Tape Splicer wrote:Here is the statement on the page ... " This list is incomplete; you can help by expanding it." By clicking on "expand" a new page opens where "editing" can be done. (I'll leave it to someone with better eyesight to do the "expanding".
Having been a party to this discussion of "first radio stations" since the mid-1960s, the one thing I have learned is that the "correct" answer seems to be harder, not easier, to determine as the years pass. As a little Googling will tell you, Westinghouse tried to make the answer simple by a lot of "semantic arguments" that would make a lawyer proud. The answer always came out KDKA in Pittsburgh which, of course, is what Westinghouse PR staff were paid to do.

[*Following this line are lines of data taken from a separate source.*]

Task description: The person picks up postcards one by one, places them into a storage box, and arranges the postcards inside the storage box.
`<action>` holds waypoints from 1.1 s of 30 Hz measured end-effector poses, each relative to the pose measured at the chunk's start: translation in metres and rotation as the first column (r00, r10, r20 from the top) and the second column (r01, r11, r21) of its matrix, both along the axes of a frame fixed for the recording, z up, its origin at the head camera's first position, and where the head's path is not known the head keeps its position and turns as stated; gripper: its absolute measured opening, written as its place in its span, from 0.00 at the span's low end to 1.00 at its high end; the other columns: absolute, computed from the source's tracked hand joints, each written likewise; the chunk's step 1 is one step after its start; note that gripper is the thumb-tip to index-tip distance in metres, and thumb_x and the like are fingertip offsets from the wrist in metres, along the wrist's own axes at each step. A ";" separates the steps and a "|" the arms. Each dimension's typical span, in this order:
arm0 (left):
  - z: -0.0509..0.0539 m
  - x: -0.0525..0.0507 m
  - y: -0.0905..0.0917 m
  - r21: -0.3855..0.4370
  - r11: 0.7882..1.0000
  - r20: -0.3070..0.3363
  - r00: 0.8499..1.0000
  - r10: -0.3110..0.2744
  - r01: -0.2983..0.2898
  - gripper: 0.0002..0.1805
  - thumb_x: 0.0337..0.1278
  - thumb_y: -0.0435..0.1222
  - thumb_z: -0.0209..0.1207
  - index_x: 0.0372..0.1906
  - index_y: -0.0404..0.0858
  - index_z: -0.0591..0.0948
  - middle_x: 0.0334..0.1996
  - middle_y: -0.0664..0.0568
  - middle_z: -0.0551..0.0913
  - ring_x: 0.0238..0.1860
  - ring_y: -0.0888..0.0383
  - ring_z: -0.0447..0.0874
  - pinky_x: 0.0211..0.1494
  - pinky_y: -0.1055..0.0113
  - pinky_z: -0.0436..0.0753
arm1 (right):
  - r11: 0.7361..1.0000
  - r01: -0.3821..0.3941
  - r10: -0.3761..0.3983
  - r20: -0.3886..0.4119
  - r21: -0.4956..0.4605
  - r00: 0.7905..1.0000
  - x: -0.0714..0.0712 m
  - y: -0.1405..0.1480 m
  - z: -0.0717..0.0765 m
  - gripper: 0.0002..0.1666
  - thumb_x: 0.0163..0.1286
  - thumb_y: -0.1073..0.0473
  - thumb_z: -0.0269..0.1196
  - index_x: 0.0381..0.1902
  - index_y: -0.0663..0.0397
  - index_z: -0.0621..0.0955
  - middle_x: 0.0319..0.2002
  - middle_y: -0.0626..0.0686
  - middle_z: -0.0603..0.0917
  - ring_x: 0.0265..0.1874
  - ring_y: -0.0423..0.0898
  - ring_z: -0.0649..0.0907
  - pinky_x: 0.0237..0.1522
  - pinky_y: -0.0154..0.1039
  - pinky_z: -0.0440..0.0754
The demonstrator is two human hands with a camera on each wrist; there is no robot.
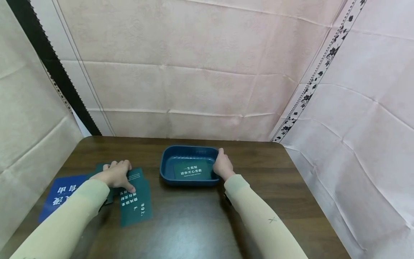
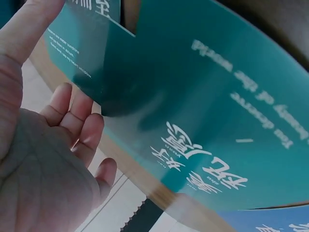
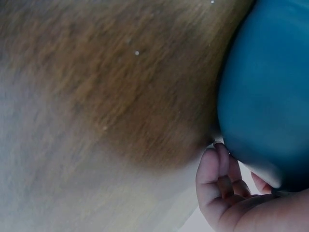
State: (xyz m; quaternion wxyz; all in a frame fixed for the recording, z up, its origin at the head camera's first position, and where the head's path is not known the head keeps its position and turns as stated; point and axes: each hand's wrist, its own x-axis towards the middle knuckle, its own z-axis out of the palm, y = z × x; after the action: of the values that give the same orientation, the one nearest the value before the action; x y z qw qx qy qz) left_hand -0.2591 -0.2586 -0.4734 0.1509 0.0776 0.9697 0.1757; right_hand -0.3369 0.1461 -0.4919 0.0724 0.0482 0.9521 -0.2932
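Note:
On the left of the table, my left hand (image 1: 117, 175) reaches over a loose group of green cards with white writing, its thumb and fingers spread apart. The nearest green card (image 1: 137, 208) lies beneath the thumb. In the left wrist view the loosely bent fingers (image 2: 91, 128) are at the edge of the green cards (image 2: 145, 92). My right hand (image 1: 224, 165) grips the right end of a blue rectangular tray (image 1: 191, 183), with curled fingers against its side in the right wrist view. Inside the tray lies a green card (image 1: 184, 169) with white writing.
A blue card (image 1: 58, 196) with white writing lies at the table's left, partly hidden by my left forearm. The brown wooden table (image 1: 191, 223) ends at a pale cloth (image 1: 194, 93) behind it, with more cloth at both sides.

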 end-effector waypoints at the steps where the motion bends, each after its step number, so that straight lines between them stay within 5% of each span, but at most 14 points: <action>1: 0.000 0.000 0.001 -0.002 1.000 -0.002 1.000 -0.003 0.003 0.50 0.33 0.54 0.81 0.58 0.29 0.72 0.52 0.34 0.77 0.49 0.38 0.66 0.54 0.36 0.60 | 1.000 0.002 -0.002 -0.002 -0.004 1.000 0.000 0.000 0.000 0.41 0.72 0.67 0.60 0.76 0.51 0.54 0.59 0.62 0.78 0.44 0.54 0.81 0.53 0.55 0.83; 7: 0.001 -0.001 0.001 0.016 0.999 0.004 1.000 -0.030 0.030 0.39 0.40 0.52 0.79 0.55 0.33 0.78 0.48 0.39 0.80 0.48 0.40 0.67 0.54 0.38 0.63 | 1.000 0.004 -0.004 -0.012 -0.009 1.000 0.003 -0.002 0.002 0.41 0.72 0.67 0.60 0.76 0.51 0.54 0.60 0.62 0.77 0.46 0.54 0.81 0.54 0.57 0.82; 17: 0.005 -0.004 -0.009 0.199 0.980 0.010 0.999 -0.030 0.028 0.18 0.56 0.43 0.72 0.43 0.36 0.79 0.40 0.47 0.81 0.42 0.48 0.76 0.53 0.36 0.72 | 1.000 0.018 -0.017 0.008 -0.009 1.000 0.000 -0.002 0.000 0.41 0.72 0.66 0.60 0.76 0.50 0.54 0.60 0.61 0.77 0.46 0.54 0.81 0.54 0.57 0.82; 23: 0.004 -0.008 -0.017 0.298 0.955 -0.006 1.000 -0.008 0.009 0.16 0.61 0.40 0.69 0.47 0.34 0.79 0.43 0.45 0.80 0.44 0.47 0.77 0.50 0.49 0.81 | 1.000 0.021 -0.021 0.010 0.000 1.000 0.001 -0.002 0.001 0.41 0.72 0.66 0.61 0.76 0.50 0.54 0.60 0.62 0.77 0.47 0.55 0.81 0.54 0.58 0.81; 33: 0.004 -0.008 -0.024 0.359 0.933 -0.004 1.000 0.019 -0.016 0.17 0.67 0.40 0.64 0.53 0.34 0.78 0.47 0.42 0.79 0.48 0.45 0.76 0.52 0.47 0.81 | 1.000 0.030 -0.030 0.018 -0.009 0.999 0.000 -0.002 0.000 0.42 0.72 0.67 0.61 0.76 0.50 0.54 0.61 0.62 0.76 0.49 0.56 0.81 0.55 0.60 0.80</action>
State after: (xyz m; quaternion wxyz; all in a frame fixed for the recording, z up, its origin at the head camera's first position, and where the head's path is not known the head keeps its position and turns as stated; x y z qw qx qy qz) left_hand -0.2671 -0.2822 -0.4698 0.1290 0.0961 0.9225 0.3509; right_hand -0.3373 0.1438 -0.4921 0.0767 0.0649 0.9492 -0.2981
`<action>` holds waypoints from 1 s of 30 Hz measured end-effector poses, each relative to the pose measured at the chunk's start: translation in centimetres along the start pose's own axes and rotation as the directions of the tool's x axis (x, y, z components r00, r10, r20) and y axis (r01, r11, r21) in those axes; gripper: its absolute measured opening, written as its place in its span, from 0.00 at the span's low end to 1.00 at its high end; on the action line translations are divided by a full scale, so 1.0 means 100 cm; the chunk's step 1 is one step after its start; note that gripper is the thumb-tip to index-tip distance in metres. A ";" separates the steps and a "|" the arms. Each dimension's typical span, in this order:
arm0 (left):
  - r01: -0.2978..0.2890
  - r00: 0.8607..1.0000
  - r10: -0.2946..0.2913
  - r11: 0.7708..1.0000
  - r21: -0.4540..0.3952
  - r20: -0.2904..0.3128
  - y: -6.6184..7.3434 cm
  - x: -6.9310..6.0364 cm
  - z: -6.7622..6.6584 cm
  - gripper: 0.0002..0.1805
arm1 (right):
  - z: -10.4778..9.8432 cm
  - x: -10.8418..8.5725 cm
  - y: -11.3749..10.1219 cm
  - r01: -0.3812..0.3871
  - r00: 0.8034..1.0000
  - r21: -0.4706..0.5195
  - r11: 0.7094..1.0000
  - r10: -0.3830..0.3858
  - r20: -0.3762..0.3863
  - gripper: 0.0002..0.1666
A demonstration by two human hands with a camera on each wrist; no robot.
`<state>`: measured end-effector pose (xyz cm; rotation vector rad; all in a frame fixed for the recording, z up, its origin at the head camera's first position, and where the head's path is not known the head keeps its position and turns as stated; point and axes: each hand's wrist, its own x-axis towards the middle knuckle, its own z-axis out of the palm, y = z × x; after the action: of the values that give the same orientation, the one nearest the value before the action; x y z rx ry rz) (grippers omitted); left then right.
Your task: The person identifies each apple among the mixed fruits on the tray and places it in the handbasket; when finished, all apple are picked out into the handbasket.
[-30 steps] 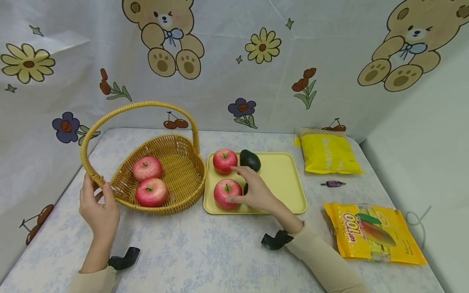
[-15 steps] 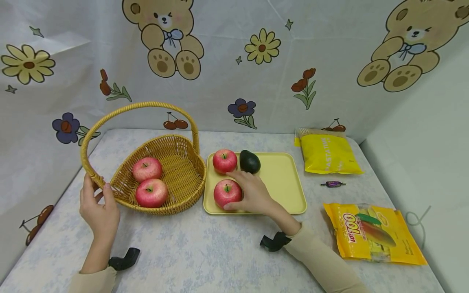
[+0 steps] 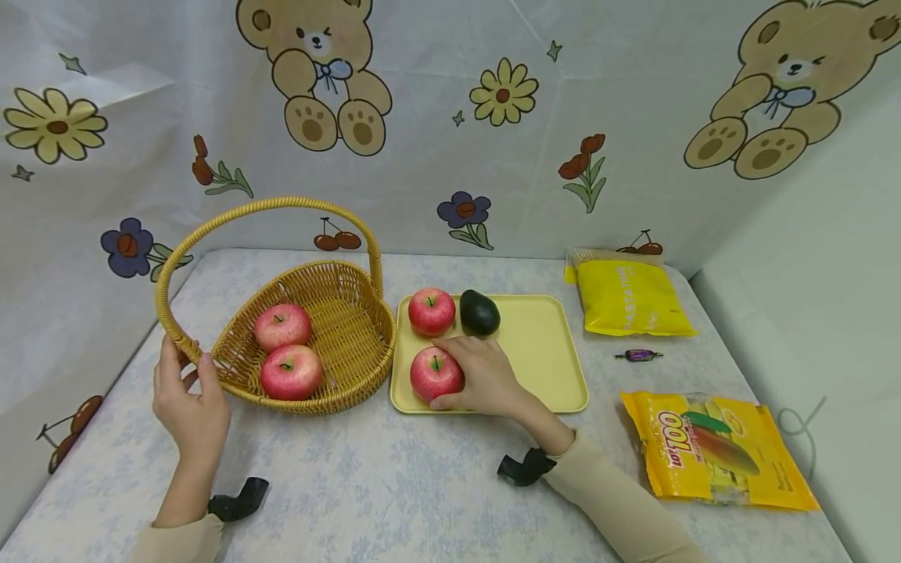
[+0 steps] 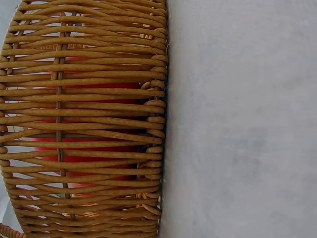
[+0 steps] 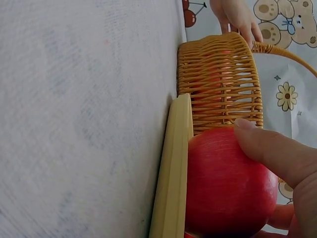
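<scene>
My left hand (image 3: 192,407) holds the wicker basket (image 3: 359,371) where its handle meets the rim; fingers and thumb bend around that spot. Two red apples (image 3: 292,371) lie in the basket's left half, and red shows through the weave (image 4: 84,126) in the left wrist view. On the yellow tray (image 3: 542,360), my right hand (image 3: 486,379) grips the nearer red apple (image 3: 435,374), thumb on the near side and fingers on the far side. In the right wrist view this apple (image 5: 225,183) still sits against the tray. Behind it are another apple (image 3: 432,311) and a dark green avocado (image 3: 480,313).
Right of the tray lie a yellow pasta bag (image 3: 633,297), a small purple wrapped candy (image 3: 639,355) and a yellow mango candy bag (image 3: 718,450). A printed cloth (image 3: 422,102) hangs behind the table; a white wall (image 3: 809,274) stands at right.
My right hand has come down slightly and closed around the nearer apple, covering a dark object seen beside it earlier. The left hand and basket have stayed in place.
</scene>
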<state>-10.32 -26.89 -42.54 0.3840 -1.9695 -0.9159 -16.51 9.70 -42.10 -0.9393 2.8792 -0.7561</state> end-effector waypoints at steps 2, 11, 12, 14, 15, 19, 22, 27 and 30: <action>-0.001 1.000 0.001 1.000 -0.001 -0.001 0.000 0.000 0.000 0.25 | 0.001 0.000 0.001 0.003 1.000 -0.004 1.000 -0.003 -0.002 0.52; 0.001 1.000 -0.001 1.000 0.001 -0.003 0.001 0.000 0.000 0.25 | 0.002 0.000 0.000 0.004 1.000 -0.010 1.000 -0.004 -0.030 0.51; 0.000 1.000 0.000 1.000 0.000 -0.004 0.001 0.000 0.000 0.25 | 0.002 0.000 0.000 0.002 0.999 -0.011 1.000 -0.003 -0.033 0.51; 0.000 1.000 0.000 1.000 -0.001 -0.005 0.001 0.000 0.000 0.25 | 0.003 0.000 -0.001 -0.001 0.999 -0.014 1.000 0.001 -0.040 0.51; 0.000 1.000 0.000 1.000 0.000 -0.005 0.001 0.000 0.000 0.25 | 0.003 0.000 -0.001 -0.005 0.999 -0.014 1.000 0.004 -0.040 0.51; 0.000 1.000 0.000 1.000 0.006 -0.001 0.002 0.000 0.000 0.25 | 0.001 0.000 -0.001 -0.026 0.999 0.012 1.000 0.026 -0.033 0.51; 0.000 1.000 0.000 1.000 0.013 0.001 0.002 0.000 0.000 0.25 | -0.002 0.000 -0.002 -0.036 0.999 0.058 0.998 0.038 -0.034 0.50; 0.010 1.000 -0.010 1.000 0.008 -0.001 0.001 0.000 0.000 0.25 | -0.006 0.000 -0.002 -0.026 0.998 0.168 0.985 0.036 -0.055 0.49; 0.011 1.000 -0.011 1.000 0.001 -0.001 0.001 0.000 -0.001 0.25 | -0.009 0.001 -0.004 -0.018 0.997 0.255 0.967 0.036 -0.068 0.49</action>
<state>-10.29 -26.90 -42.46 0.3957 -1.9685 -0.9216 -16.56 9.78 -41.09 -0.8555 2.7559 -1.1458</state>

I threw my hands up in the air and gave up on coming up with a definitive answer in my lifetime after the 2006 100th anniversary celebrations for Reginald Fessenden's first radio broadcast (or was it? see the link). If you follow the two links in last month's Today in Broadcast History, you can see the difficulty of determining just this one claim, let alone the hundreds of radio broadcasters over the next 16 years -- 1922 was when stations were fully licensed in Canada and we can find ample documentation on stations like CJCA in Edmonton.
http://rwcrn.com/broadcast-history-sunday-july-22 (first paragraph, especially the two links)
On a personal note, I should note that, in 2006, I completely accepted the "it didn't happen" arguments of the second link. But rebuttals have since been published that make me realize just how difficult this one incident is to verify or discredit, and I now admit, in my mind that the whole thing is close to 50/50 as to whether it is true.